DavidKnacker avatar Jul 26 '24 13:07 DavidKnacker

@DavidKnacker is the id missing even for logs generated by input plugin?

Athishpranav2003 avatar Jul 30 '24 14:07 Athishpranav2003

@Athishpranav2003 I haven't checked it for error logs thrown by an input plugin yet. But am I correct to assume that using @id to track errors should work for all kind of plugins? (or at least the ones that are shipped by default with fluentd?)

DavidKnacker avatar Jul 30 '24 14:07 DavidKnacker

Ideally yes but since it's not behaving in that way I was checking what's the difference in underlying code Will check it meanwhile

Just ping me later with the case of input plugin

Athishpranav2003 avatar Jul 30 '24 14:07 Athishpranav2003

👍 will check the behavior for the input plugin tomorrow and report back

DavidKnacker avatar Jul 30 '24 15:07 DavidKnacker

another scope of Idea: track plugin which emit error event in router side, then emit more user friendly error message.

kenhys avatar Jul 31 '24 01:07 kenhys

Thanks for your report. This is Fluentd's specification.

This dump an error event log is generated by RootAgent (Fluentd's common logic).
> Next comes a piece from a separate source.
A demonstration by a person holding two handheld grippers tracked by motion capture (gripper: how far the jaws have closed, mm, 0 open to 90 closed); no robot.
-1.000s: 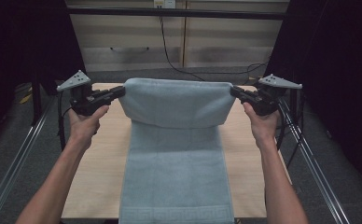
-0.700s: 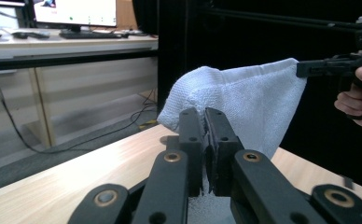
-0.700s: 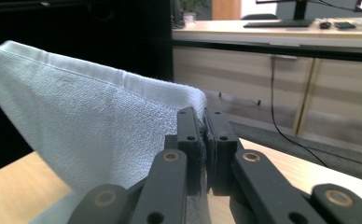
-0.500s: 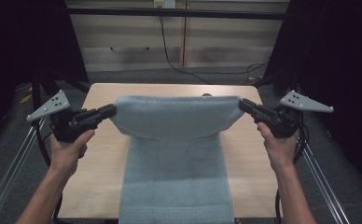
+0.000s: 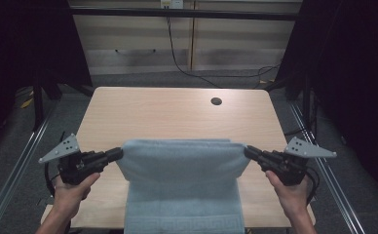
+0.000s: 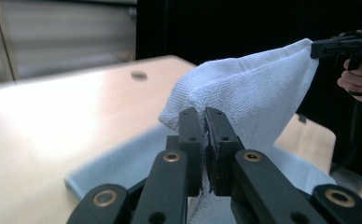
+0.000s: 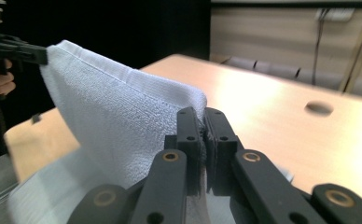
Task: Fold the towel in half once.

The filter_parser plugin just emits the error event to the router. So, this log does not have its id.

https://github.com/fluent/fluentd/blob/e763c0761c44d9734b6aa374371387a2e8406522/lib/fluent/root_agent.rb#L344-L354

Although this is the current specification, it looks like not so good. Maybe it could be improved somehow.

daipom avatar Jul 31 '24 01:07 daipom

Although this is the current specification, it looks like not so good. Maybe it could be improved somehow.
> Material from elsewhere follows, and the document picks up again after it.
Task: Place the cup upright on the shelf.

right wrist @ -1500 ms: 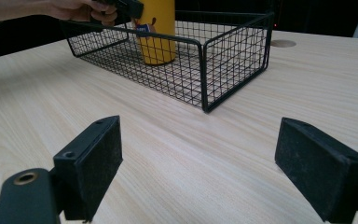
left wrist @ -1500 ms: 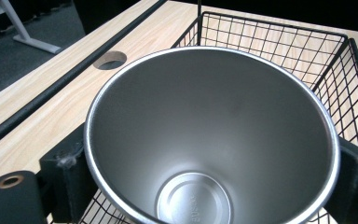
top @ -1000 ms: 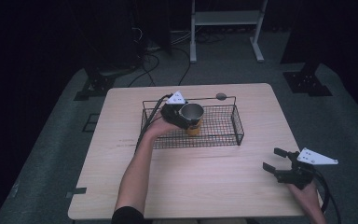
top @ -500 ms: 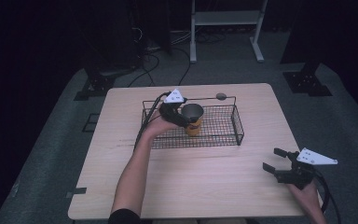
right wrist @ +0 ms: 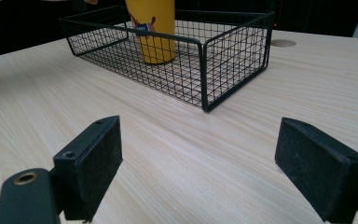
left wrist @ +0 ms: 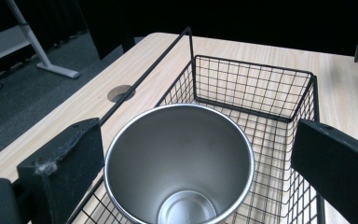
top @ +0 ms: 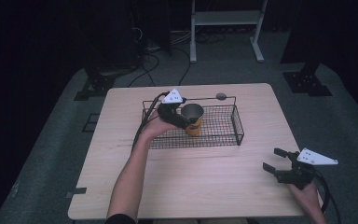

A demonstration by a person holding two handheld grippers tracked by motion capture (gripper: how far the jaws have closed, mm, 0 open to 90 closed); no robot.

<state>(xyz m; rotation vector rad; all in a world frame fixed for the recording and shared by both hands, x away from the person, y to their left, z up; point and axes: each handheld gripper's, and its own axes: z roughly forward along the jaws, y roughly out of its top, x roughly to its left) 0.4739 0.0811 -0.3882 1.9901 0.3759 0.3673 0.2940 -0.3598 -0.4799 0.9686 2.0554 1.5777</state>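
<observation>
Left gripper [top: 182, 118] is held spread wide around a yellow cup [left wrist: 179, 163] with a steel interior, standing upright inside the wire basket [top: 235, 122]; contact cannot be judged. Right gripper [top: 276, 160] is held open above the bare wooden table [top: 205, 182], well apart from the basket.

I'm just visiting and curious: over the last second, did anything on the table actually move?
Hardly anything. The left gripper stays around the yellow metal cup standing in the wire basket, jaws apart on either side of it; cup and hand shifted only slightly, if at all. The right gripper stayed open near the wooden table's right edge, and the basket did not move.
</observation>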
It would be better to include the id of the plugin that emits the error event.

It may be easy to manually include the id of filter_parser in the error info that it emits.

https://github.com/fluent/fluentd/blob/e763c0761c44d9734b6aa374371387a2e8406522/lib/fluent/plugin/filter_parser.rb#L101-L103

However, it is not so good because every plugin that emits error events needs to consider this issue.
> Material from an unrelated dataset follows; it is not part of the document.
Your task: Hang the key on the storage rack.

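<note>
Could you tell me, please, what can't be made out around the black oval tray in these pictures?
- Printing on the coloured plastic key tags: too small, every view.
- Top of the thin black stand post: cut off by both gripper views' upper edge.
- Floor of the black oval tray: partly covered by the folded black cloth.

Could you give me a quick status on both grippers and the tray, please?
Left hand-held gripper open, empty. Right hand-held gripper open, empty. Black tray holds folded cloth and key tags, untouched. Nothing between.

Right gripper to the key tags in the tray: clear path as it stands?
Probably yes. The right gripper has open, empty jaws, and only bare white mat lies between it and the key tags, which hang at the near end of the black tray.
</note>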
As @kenhys says in https://github.com/fluent/fluentd/issues/4567#issuecomment-2259468182, it would be great if we could create a common mechanism for this.

another scope of Idea: track plugin which emit error event in router side, then emit more user friendly error message.

daipom avatar Jul 31 '24 02:07 daipom

@daipom so basically we need to avoid change in function signature but capture the caller plugin id?

Athishpranav2003 avatar Jul 31 '24 03:07 Athishpranav2003

so basically we need to avoid change in function signature but capture the caller plugin id?

Yes. We can't change the signature of emit_error_event() because it is related to Event Emitter plugin helper API. We need to keep compatibility for the plugins that use this function.

daipom avatar Jul 31 '24 06:07 daipom

Why don't we use log.error method to generate the error log than emitting it as event(It's indirect but works the same way right)?

Athishpranav2003 avatar Jul 31 '24 09:07 Athishpranav2003

@Athishpranav2003 to come back to your question, I do see the @id field for logs generated by the input plugin.

DavidKnacker avatar Aug 02 '24 12:08 DavidKnacker

Why don't we use log.error method to generate the error log than emitting it as event(It's indirect but works the same way right)?

@daipom what about this?

Athishpranav2003 avatar Aug 05 '24 09:08 Athishpranav2003

Are there any updates on this?

DavidKnacker avatar Sep 09 '24 12:09 DavidKnacker

Sorry for my late response.

Why don't we use log.error method to generate the error log than emitting it as event(It's indirect but works the same way right)?

Filter plugin should use emit_error_event(). It outputs events as @ERROR label. It is intended to rescue collected data that could not be processed.

On the other hand, the events from Fluentd logger mean logs of Fluentd, not collected data by input plugins. Fluentd logger outputs events as @FLUENT_LOG label.

Using both would be a possible solution. However, it would be better if it could be resolved through a common mechanism.

daipom avatar Sep 11 '24 02:09 daipom

I made a PR for this issue.

  • #4632

However, I'm concerned about some race conditions of the related existing logic...

daipom avatar Sep 11 '24 06:09 daipom

I cannot say anything about potential race conditions, but I just tested the PR in my cluster and it seems to exactly achieve what I hoped for. Thanks @daipom! :) Would be great to have this in.

DavidKnacker avatar Sep 17 '24 13:09 DavidKnacker

@DavidKnacker Thanks! I will check the race condition!

daipom avatar Sep 18 '24 02:09 daipom

Hey @daipom, are there any updates on the ticket?

DavidKnacker avatar Nov 06 '24 09:11 DavidKnacker

Sorry, we need to consider the race condition issue more. I wish we could get this into 1.18.0, but I am not sure...

daipom avatar Nov 13 '24 01:11 daipom

I confirmed the race condition issue.

  • https://github.com/fluent/fluentd/pull/4632#issuecomment-2503344686

We need to fix this race condition first.

daipom avatar Nov 27 '24 09:11 daipom